To preserve our civilization, we need new social institutions for people aged 16-22. I have suggested network-based higher education. But other ideas belong in the mix.
For some people, it is a cliche that America’s system of higher education is outstanding, and that it supports our greatness. This may have been true 50 years ago. But the current state of higher education is what makes me lose sleep.
I have two theories on this.
1. You get more of what you subsidize, and when governments subsidize colleges with research grants and student loans, it draws in more and more marginal students and researchers, people who would be be better off doing anything else. Since they can't hack STEM or traditional humanities, colleges and researchers invent new marginal fields, or new ways to dumb down existing fields. Of course, all the regulations and Title nonsense require new administrators, and where better to get them than all those new marginal graduates? And since all those marginal students and researchers and administrators know how marginal they are and how little of importance they actually do, they rise o the top; everyone else has better things to do.

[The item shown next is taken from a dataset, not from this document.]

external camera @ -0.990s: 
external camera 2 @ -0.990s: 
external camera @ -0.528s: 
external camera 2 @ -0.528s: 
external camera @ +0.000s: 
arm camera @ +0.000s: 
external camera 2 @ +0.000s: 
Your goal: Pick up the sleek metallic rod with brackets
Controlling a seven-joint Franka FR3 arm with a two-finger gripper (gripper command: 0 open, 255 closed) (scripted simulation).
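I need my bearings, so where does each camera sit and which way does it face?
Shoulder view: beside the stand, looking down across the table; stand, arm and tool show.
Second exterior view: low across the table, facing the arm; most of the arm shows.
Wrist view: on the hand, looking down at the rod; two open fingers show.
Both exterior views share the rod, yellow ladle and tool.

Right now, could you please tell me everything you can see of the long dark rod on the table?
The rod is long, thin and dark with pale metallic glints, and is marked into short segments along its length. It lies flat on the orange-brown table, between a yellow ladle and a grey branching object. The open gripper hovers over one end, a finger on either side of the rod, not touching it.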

2. There is something perverse about expecting kids to stay in school until age 22, learning stuff they will never use or remember, and then shift practically overnight to the boring world of working and raising a family. What would happen if governments had no say in education -- no funding, no regulation, no truancy, no nothing?
For one, prices would drop like a rock. The most important thing to learn is the three Rs, readin' writin' and 'rithmetic. With those, you can teach yourself anything at any time. I imagine day care schools where kids learn the three Rs, play, and go to work with their parents, family, neighbors, and friends out of curiosity, not to learn jobs, but to learn about the wide world of possible jobs and the reality of what adults do at jobs. At some point, kids would get old enough to actually get paid for part time work, whether it's stocking shelves and sweeping floors or fetching tools for mechanics. An hour or two a day, whatever they and their parents and job mentors feel is appropriate for them. Maybe they want to spend five hours a day reading histories or poetry. Maybe they mow lawns or deliver groceries. They and their parents choose, not governments.
They would learn independence and how to explore the world of knowledge. Especially now with the Internet, the world of knowledge has a zillion possibilities that don't involve dulling their brains with gender fluidentity studies. I don't think very many kids or adults would give two cents for all that woke nonsense if they had a choice, free or not. Kids are too naturally curious to accept such nonsense as gospel.
They would shift from day care play to part time school to part time work to full time adults, and then, only then, once they've started working for themselves and raising a family, would they dive into history of the Gauls or whatever floats their boat.
Some fields do require a lot of study. But it's an odd coincidence that almost all college degrees in the US require exactly four years of study. Building bridges, studying the stars, programming computers and gender fluidentity, all four years? How odd. Yes, all that would go away too. You'd learn what employers wanted; maybe work half time, study half time. If you wanted to teach advanced math or design pharmaceuticals or be a surgeon, yes, you'd spend lot of time just studying. But it would be up to you and employers, not governments.
J.S. Mill wrote: "He who knows only his own side of the case, knows little of that."
College grads constitute progressive elites. They *know little of their own side of the case* because they are 'partially' educated. They never had to reckon deeply with conservatives or populists at university because Faculty in history and in the social sciences are mostly progressive.
Even the best students get shortchanged in this way in their education at highly selective universities.